_DATA PROVIDED_:
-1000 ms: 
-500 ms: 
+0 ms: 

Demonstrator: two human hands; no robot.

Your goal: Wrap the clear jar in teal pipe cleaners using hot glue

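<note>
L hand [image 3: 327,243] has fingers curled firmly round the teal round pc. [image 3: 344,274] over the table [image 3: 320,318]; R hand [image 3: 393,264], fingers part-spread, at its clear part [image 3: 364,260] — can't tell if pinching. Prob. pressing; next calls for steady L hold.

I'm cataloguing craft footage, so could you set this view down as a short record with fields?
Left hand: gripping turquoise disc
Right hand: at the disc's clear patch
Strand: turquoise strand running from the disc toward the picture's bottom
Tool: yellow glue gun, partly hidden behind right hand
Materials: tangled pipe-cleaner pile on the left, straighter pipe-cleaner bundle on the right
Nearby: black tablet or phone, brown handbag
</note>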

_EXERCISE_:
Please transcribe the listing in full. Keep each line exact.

_SOLUTION_:
-1000 ms: 
-500 ms: 
+0 ms: 

Demonstrator: two human hands; no robot.

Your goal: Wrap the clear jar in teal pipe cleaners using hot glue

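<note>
L hand [image 3: 327,243] has fingers curled firmly round the teal round pc. [image 3: 344,274] over the table [image 3: 320,318]; R hand [image 3: 393,264], fingers part-spread, at its clear part [image 3: 364,260] — can't tell if pinching. Prob. pressing; next calls for steady L hold.

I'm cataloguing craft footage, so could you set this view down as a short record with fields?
Left hand: gripping turquoise disc
Right hand: at the disc's clear patch
Strand: turquoise strand running from the disc toward the picture's bottom
Tool: yellow glue gun, partly hidden behind right hand
Materials: tangled pipe-cleaner pile on the left, straighter pipe-cleaner bundle on the right
Nearby: black tablet or phone, brown handbag
</note>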

The response is now finished.